* [Goal of the exercise]
Repeat the lines of the data that follow, please, starting at the first and stopping after the one with "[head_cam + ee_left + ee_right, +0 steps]".

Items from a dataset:
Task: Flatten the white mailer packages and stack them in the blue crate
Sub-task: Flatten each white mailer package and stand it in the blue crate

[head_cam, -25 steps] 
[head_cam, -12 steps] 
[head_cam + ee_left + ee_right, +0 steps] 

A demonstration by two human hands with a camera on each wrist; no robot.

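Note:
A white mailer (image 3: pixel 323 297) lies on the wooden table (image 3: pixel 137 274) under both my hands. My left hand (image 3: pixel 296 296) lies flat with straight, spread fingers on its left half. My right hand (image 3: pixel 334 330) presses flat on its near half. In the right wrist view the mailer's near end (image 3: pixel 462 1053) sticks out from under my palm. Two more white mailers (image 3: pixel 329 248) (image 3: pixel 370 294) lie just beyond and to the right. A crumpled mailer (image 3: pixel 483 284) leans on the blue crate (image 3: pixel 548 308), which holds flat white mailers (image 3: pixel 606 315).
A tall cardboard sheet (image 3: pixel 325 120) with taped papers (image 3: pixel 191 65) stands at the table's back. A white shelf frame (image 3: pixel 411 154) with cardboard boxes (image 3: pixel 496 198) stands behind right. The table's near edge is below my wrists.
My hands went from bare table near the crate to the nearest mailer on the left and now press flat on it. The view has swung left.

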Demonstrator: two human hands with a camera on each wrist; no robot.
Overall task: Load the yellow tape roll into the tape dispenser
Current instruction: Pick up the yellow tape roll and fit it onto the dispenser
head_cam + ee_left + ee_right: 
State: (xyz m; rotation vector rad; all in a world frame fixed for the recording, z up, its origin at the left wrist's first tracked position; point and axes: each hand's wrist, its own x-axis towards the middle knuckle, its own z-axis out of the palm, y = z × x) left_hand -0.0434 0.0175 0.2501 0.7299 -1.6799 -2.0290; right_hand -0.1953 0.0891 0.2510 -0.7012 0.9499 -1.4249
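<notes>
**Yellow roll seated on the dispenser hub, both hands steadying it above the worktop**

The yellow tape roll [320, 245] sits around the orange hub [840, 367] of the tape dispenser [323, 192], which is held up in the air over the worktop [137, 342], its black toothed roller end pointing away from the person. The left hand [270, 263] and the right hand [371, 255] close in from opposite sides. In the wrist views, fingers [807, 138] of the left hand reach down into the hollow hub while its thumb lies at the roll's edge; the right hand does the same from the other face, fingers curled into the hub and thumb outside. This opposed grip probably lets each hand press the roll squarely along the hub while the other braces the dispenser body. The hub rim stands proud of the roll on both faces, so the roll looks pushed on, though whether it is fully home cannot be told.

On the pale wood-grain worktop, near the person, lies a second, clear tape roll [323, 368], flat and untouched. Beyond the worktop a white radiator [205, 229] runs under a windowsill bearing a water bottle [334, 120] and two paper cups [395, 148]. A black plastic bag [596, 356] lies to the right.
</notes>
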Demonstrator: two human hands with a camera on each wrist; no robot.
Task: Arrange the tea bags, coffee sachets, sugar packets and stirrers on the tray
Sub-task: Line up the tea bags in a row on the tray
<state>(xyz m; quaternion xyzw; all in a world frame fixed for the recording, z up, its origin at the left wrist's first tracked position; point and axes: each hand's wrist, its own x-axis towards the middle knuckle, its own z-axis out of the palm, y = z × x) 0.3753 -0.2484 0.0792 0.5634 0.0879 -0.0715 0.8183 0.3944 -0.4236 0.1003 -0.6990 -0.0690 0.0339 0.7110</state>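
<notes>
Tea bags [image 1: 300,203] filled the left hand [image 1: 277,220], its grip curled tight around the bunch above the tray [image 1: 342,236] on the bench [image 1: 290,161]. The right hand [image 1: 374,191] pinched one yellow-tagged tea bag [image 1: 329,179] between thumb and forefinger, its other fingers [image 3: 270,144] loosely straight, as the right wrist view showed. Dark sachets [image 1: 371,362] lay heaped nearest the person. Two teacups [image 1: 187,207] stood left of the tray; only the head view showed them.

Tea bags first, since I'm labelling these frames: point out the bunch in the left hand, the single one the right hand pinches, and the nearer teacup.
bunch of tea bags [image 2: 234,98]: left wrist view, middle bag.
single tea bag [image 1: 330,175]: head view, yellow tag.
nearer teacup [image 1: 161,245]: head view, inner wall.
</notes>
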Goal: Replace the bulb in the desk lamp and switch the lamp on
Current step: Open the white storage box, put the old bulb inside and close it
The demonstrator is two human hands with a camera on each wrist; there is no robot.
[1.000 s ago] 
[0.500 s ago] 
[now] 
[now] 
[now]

* [Answer for this exercise]
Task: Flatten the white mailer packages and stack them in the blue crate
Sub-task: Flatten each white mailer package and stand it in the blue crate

[head_cam, -25 steps] 
[head_cam, -12 steps] 
[head_cam + ee_left + ee_right, +0 steps] 

With that, the exercise is done.